Tech innovations to disrupt legal industry

Angela Wanjohi, founder of uwakili.com, an online legal service platform. PHOTO | diana ngila | NMG

What you need to know:

  • uwakili.com online legal service platform founder Angela Wanjohi says it eases processes.

Nairobi-based lawyer Angela Wanjohi had long watched with concern as small businesses struggled to get even the most basic legal documentation in order.

This was the inspiration behind uwakili.com, an online legal service platform that she founded which allows businesses and individuals to create basic legal documents.

Her platform allows individuals to create wills, tenancy agreements, chama loan agreements and even domestic worker contracts— for a fee.

Document templates are also available to take businesses through the process of changing their names; creating employment contracts; and filing annual returns.

The value proposition for the site is speed and cost-efficiency. Since her platform went live in April, she has received 1,000 registered customers and processed about 350 documents.
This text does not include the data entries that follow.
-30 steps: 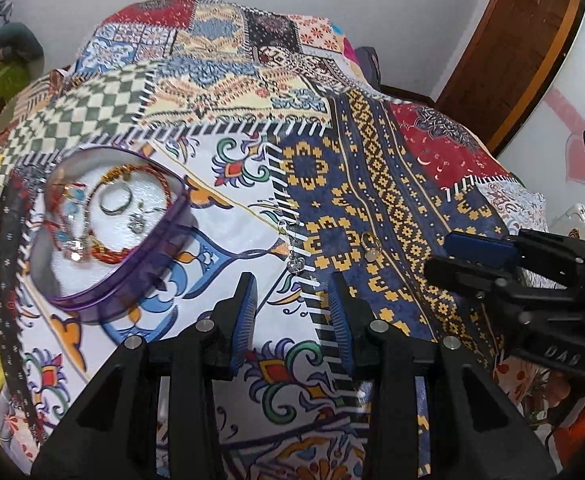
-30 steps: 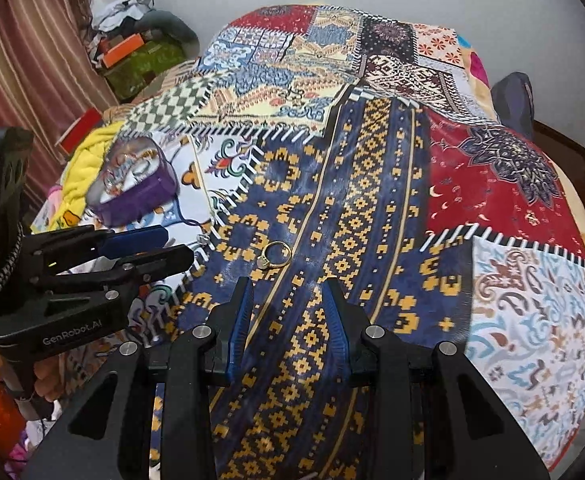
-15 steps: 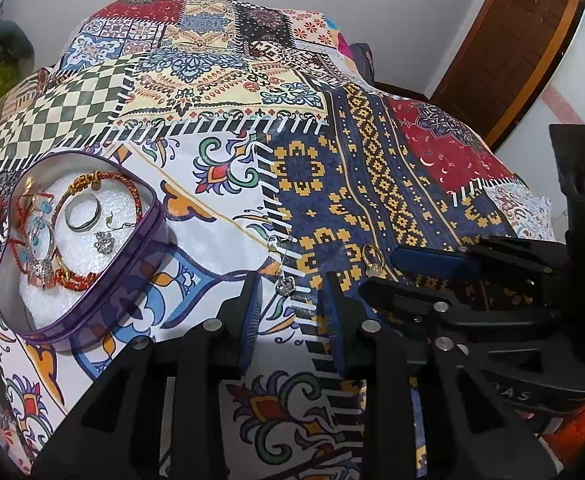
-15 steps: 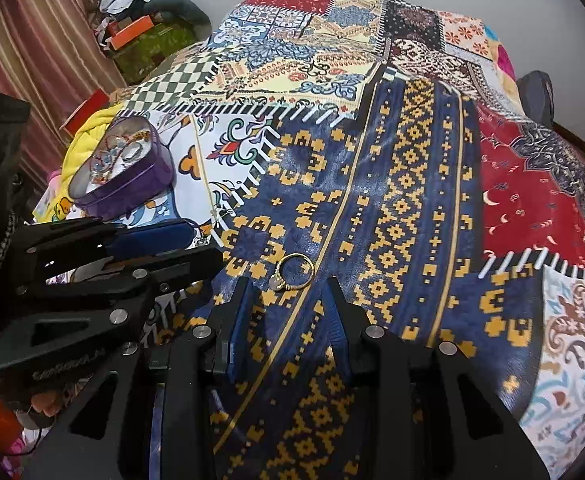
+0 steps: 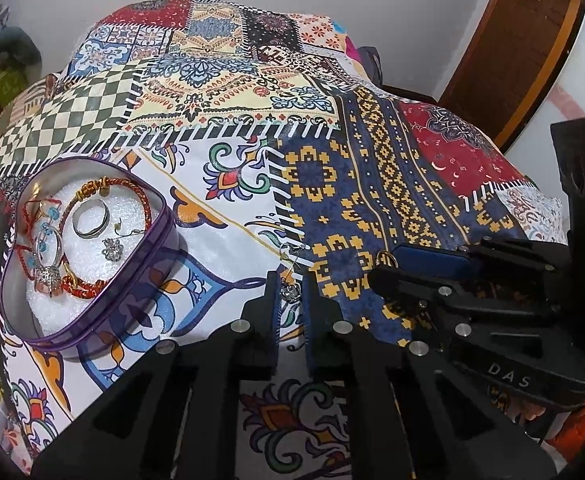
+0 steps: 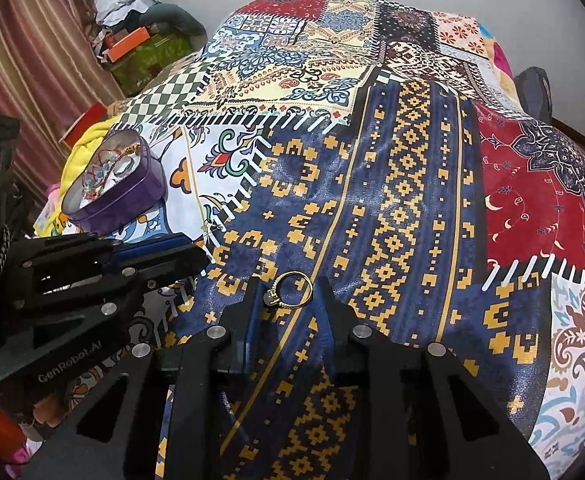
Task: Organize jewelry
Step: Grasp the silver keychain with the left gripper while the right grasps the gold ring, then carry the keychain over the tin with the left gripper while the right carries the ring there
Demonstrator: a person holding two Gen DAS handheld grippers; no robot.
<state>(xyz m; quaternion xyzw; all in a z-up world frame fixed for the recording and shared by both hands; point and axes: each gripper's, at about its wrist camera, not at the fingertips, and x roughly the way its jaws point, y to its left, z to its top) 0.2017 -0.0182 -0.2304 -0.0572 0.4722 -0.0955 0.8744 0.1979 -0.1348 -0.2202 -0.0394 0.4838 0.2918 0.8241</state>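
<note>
Jewelry mostly sits in the purple tin (image 5: 140,300) already; two pieces remain right of the tin on the bedspread (image 6: 412,184). Left claw (image 5: 290,292) nearly closed around a silver earring (image 5: 290,290); right claw (image 6: 288,296) open around a gold ring (image 6: 292,290).

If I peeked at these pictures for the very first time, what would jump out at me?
The bright patchwork bedspread fills nearly everything. To the left sits a purple tin holding bracelets and a silver ring. Close up, a gold ring lies on the blue patch between the open jaws of the right gripper, and a small silver earring sits between the narrower jaws of the left gripper.
</note>
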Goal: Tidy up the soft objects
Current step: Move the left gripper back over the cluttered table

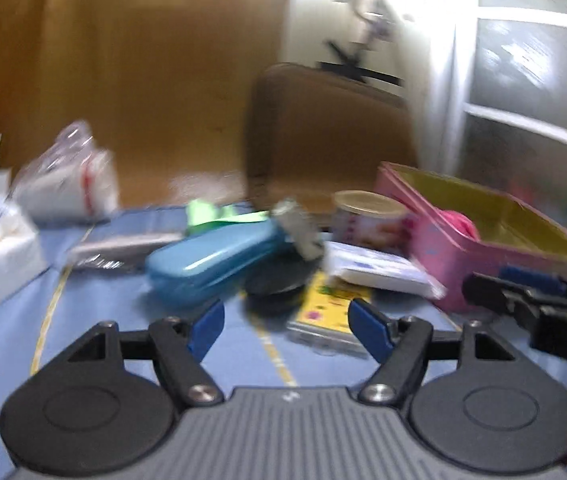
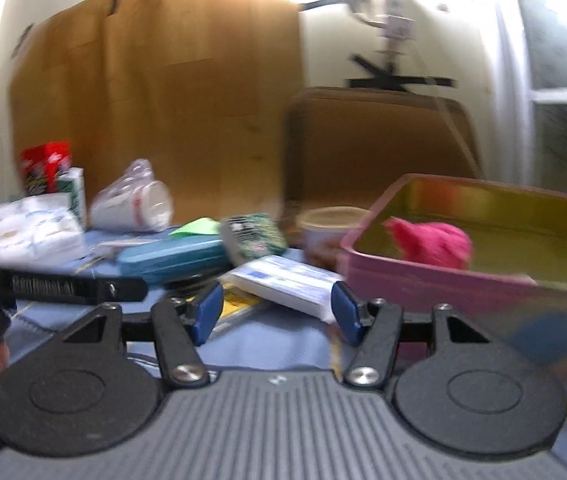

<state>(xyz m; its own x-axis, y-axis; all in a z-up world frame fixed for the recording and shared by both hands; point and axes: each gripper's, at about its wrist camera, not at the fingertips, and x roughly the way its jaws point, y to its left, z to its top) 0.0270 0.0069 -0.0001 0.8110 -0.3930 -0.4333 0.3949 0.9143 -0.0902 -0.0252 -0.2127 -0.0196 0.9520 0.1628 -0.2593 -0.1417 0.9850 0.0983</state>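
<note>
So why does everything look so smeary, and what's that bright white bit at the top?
Left wrist view: the blue case and pink tin are streaked by motion blur, and window glare whitens the top. Right wrist view: softer blur, with the pink fluffy thing fuzzy and glare washing out the wall above the cardboard.

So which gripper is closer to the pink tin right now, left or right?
Right. The right gripper sits just beside the pink tin, its near wall next to the fingers. The left gripper is farther off, over the blue cloth near the teal case.
</note>
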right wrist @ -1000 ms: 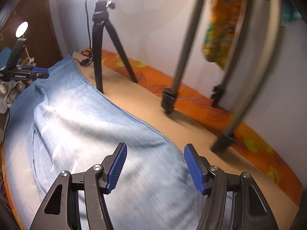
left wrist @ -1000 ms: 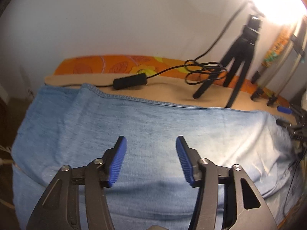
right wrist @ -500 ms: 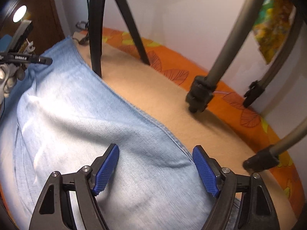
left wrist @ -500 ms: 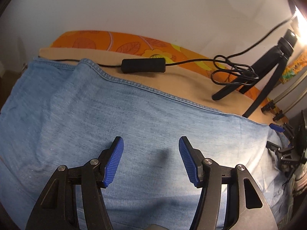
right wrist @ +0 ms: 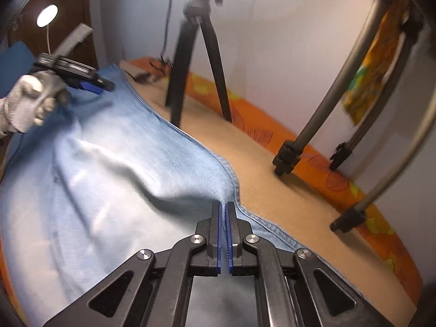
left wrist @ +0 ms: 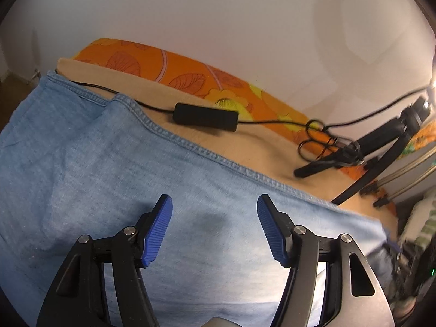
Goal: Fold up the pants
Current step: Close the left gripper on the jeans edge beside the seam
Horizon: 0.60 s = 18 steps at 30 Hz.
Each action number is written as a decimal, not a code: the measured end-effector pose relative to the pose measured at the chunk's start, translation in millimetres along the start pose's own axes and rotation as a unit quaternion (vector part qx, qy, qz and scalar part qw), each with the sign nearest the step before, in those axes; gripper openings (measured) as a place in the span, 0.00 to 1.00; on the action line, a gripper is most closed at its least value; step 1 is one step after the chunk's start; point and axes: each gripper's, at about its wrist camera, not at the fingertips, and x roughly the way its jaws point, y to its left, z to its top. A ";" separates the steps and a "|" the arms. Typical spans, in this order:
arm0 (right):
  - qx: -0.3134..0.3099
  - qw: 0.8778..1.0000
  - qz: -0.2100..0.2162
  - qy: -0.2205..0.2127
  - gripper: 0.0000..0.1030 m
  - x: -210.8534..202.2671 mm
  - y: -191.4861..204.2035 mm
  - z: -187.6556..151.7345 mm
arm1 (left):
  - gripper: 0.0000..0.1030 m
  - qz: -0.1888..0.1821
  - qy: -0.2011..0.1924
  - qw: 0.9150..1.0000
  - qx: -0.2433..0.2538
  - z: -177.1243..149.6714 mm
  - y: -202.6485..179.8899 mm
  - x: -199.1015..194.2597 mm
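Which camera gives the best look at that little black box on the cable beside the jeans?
The left wrist view. There the black box lies in full sight on the beige surface, just beyond the seam of the jeans, its cable running both ways. The right wrist view shows only a blurred dark shape far back that might be it.

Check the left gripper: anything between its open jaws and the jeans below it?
Nothing visible. The left gripper is open over bare denim of the jeans. The black cable box lies beyond the hem on the beige pad, off the fabric.
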 end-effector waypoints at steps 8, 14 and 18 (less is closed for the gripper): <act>-0.068 0.997 0.004 -0.045 0.00 -73.2 56.0 -33.7 | 0.63 -0.034 -0.004 0.998 -0.049 6.8 2.5 -5.1; -0.116 0.993 0.002 -0.016 0.00 -72.1 94.9 -58.3 | 0.63 -0.063 -0.004 0.994 -0.087 3.9 13.1 -21.0; -0.127 0.992 -0.007 -0.027 0.00 -80.1 104.7 -71.9 | 0.63 -0.043 0.033 0.996 -0.076 -1.9 8.5 -11.8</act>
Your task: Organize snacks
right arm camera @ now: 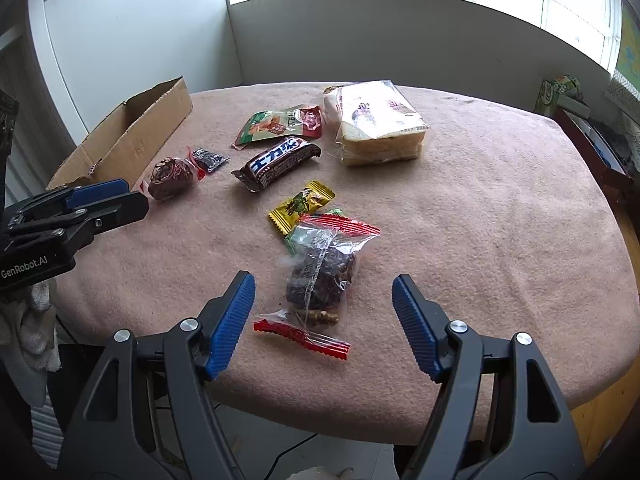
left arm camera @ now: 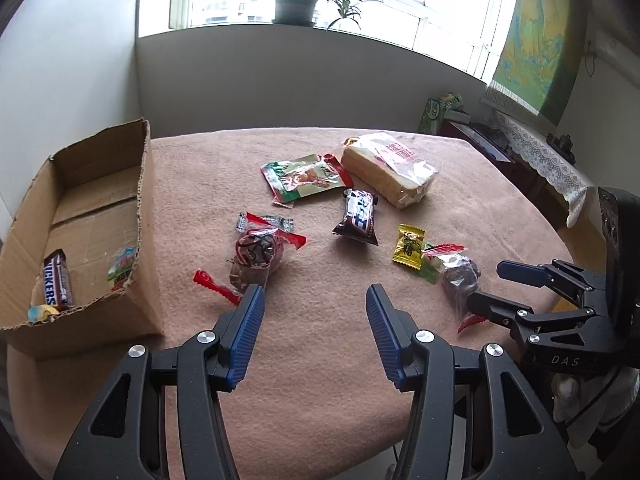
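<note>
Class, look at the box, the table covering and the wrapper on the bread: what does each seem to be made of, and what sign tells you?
Box: brown corrugated cardboard, matt; the torn rim shows fluting.
Table covering: pinkish cloth, probably a fleece or felt blanket; fuzzy, no shine.
Bread wrapper: thin clear plastic film, glossy; the slices show through, and it creases and glints.

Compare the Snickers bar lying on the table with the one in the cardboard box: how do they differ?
The Snickers bar on the table lies loose on the pink cloth among other snacks, its label in Chinese characters. The Snickers bar in the box rests on the floor of the cardboard box, its label in Latin letters. The table bar sits between both tools' views; the boxed one shows only in the left wrist view. Both have dark brown wrappers.
</note>
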The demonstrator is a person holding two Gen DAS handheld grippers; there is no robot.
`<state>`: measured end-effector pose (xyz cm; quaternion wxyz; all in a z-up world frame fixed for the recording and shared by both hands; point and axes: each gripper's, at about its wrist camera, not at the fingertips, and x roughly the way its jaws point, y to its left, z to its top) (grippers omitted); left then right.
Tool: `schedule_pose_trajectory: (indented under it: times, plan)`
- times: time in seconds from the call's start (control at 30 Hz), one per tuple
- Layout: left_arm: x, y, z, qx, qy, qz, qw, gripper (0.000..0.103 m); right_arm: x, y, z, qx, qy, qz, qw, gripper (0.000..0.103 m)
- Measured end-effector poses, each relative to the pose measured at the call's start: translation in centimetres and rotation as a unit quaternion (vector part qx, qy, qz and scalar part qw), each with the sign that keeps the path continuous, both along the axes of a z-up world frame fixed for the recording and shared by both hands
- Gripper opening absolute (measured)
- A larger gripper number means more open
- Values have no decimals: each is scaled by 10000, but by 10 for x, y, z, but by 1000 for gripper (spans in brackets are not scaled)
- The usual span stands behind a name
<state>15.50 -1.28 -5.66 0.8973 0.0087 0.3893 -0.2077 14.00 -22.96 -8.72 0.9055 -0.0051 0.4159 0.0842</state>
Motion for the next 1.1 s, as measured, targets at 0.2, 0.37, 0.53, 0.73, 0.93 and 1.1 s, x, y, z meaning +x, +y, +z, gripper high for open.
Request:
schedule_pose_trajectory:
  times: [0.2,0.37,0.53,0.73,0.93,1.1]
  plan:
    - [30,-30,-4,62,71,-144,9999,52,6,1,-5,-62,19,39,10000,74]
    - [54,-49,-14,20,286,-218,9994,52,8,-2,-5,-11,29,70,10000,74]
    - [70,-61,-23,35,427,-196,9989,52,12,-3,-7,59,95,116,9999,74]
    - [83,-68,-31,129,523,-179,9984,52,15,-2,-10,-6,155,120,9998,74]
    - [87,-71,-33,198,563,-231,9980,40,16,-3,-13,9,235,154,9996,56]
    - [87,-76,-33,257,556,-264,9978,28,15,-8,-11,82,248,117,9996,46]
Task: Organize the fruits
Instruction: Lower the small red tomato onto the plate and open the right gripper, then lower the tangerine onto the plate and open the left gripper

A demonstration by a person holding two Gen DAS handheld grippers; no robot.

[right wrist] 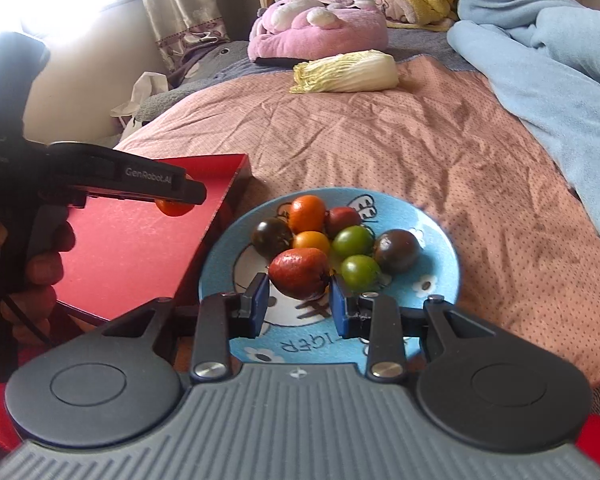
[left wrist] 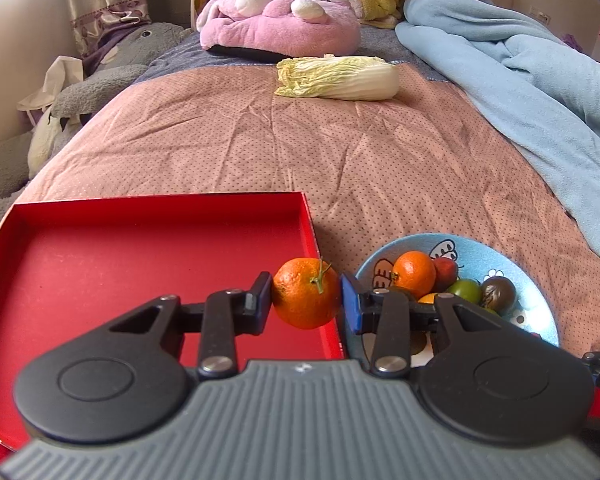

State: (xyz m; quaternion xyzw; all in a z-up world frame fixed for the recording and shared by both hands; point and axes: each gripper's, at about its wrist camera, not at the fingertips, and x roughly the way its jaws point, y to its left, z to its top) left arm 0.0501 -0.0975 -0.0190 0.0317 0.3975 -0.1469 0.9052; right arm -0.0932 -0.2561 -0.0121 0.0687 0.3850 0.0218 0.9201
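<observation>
Currently left gripper clamps mandarin above red tray edge; right gripper grips reddish fruit. Carry each inside tray, lower before releasing.

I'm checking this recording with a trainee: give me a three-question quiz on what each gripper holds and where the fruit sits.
1. True or false: the left gripper is shut on a mandarin.
2. What does the right gripper grip? A) a green tomato B) a reddish-brown fruit C) the cabbage
3. Fill in: the red tray lies to the ____ of the blue plate in both views.

Key: 1 true; 2 B; 3 left.
</observation>
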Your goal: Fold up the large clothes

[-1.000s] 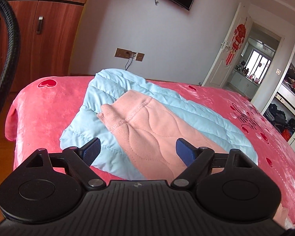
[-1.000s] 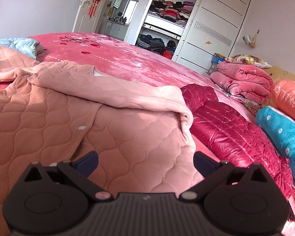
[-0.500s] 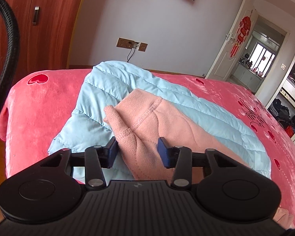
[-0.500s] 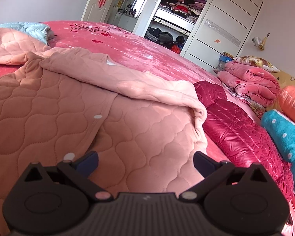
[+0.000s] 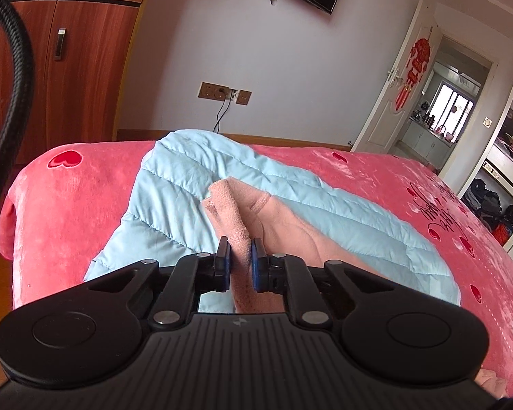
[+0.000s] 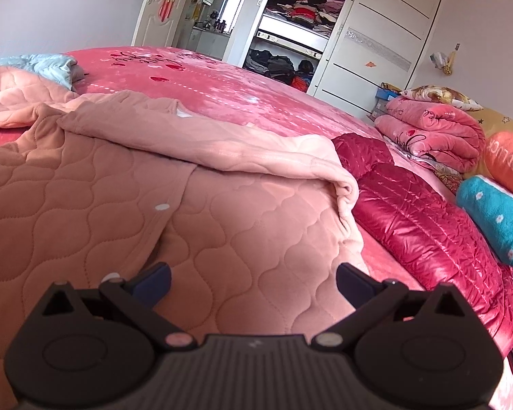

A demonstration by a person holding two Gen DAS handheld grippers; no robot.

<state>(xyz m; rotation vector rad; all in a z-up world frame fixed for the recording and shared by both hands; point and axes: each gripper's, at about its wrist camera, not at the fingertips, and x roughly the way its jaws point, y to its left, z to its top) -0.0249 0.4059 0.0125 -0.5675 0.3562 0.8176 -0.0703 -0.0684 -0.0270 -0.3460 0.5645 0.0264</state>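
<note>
The left gripper (image 5: 240, 259) is closed on a raised ridge of the pink quilted garment's sleeve (image 5: 236, 218), which is pinched between its two blue pads (image 5: 225, 263). Ahead of this gripper the sleeve end is seen lying on a light blue padded jacket (image 5: 188, 184), itself spread on the pink bedspread (image 5: 68, 198).

The right gripper (image 6: 253, 278) is held with its fingers wide apart, just above the buttoned front of the pink quilted garment (image 6: 256, 225), which is spread directly ahead of and beneath it; contact with the fabric cannot be told. To the right of this gripper a dark red padded jacket (image 6: 420, 212) is partly covered by the garment's folded edge.
</note>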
“People are always looking for faster legal services to fulfil their needs and uwakili.com not only offers them cheaply, it offers them faster,” says the 30-year- old advocate of the High Court.

Tech startups that focus on the legal sector are blossoming in Kenya but they are yet to become as common as those that focus on health, agriculture or even education.

So Uwakili, and other businesses like it, are barely scratching the surface of the possibilities for innovation in law.

Tech’s delay in  “disrupting” the legal sector has been partly attributed to the risk-averse nature and the strict regulatory framework of practising law in Kenya and across the world.  

Yet, the Hague Institute for Innovation Law (HiiL) says that technology could play a crucial role in reaching the estimated four billion people that do not have access to justice across the world.  The innovators who have ventured into this area, HiiL says, are already making a difference.

“Through technology, we’ve seen a noteworthy rise in innovations that provide effective and efficient legal help. Technology helps often justice entrepreneurs reach more customers, in a shorter period of time, that would have otherwise been possible,” the organisation told Digital Business in a statement.

While the practice of law is conservative, there is no way the sector can avoid the tide of technology, according to the Law Society of Kenya vice president, Ms Faith Waigwa. She, however, insists that services rendered through technology still need to adhere to the rules set out for the industry.

“Of importance though is to ensure that the legal services being rendered on the innovative platforms and apps are paid for in accordance with the Advocates Remuneration order,” she said.

With more prevalent mobile technology, change is nigh in the legal sector especially if entrepreneurs can demonstrate the advantages of automating processes.  

For instance, while ordinarily it would take a minimum of seven days to have an employment contract drafted, uwakili.com allows the same document to be created, signed and ready within minutes.

There are other examples of legal tech innovations that have been launched in Kenya recently. Kituo Cha Haki in June 2016 launched M-Haki, an SMS-based legal advice service.

Bailoutbuddy is a mobile application developed by Alex Murutu that works like an insurance cover such that a traffic offender is guaranteed bail of an amount payable under their selected plan.

But part of the challenge for businesses is capital. HiiL tries to solve this puzzle through the Innovating Justice Challenge through which it seeks out startups it can accelerate and fund.

In 2016, HiiL awarded Sh4.5 million in grants and provided expert membership to businesses through the Innovating Justice Challenge.  Among the Kenyan startups supported were Sauti, a tool that gives businesses access to information on trading procedure.  

Famalia, another application, provides information on succession cases through SMS notifications. KnowAfrique is a mobile platform that archives legal information while FarmingBay helps curb contract fraud in Limuru.

In the 2017 chapter of the challenge, HiiL says it has received 600 applications from across the globe, 95 of which are from Kenya. The awards will be given in December. 

Interest in these grants suggests that more investment, and perhaps greater buy-in from the government and the legal professionals, will be needed if Kenyan innovators are to disrupt justice as they have other parts of our daily life.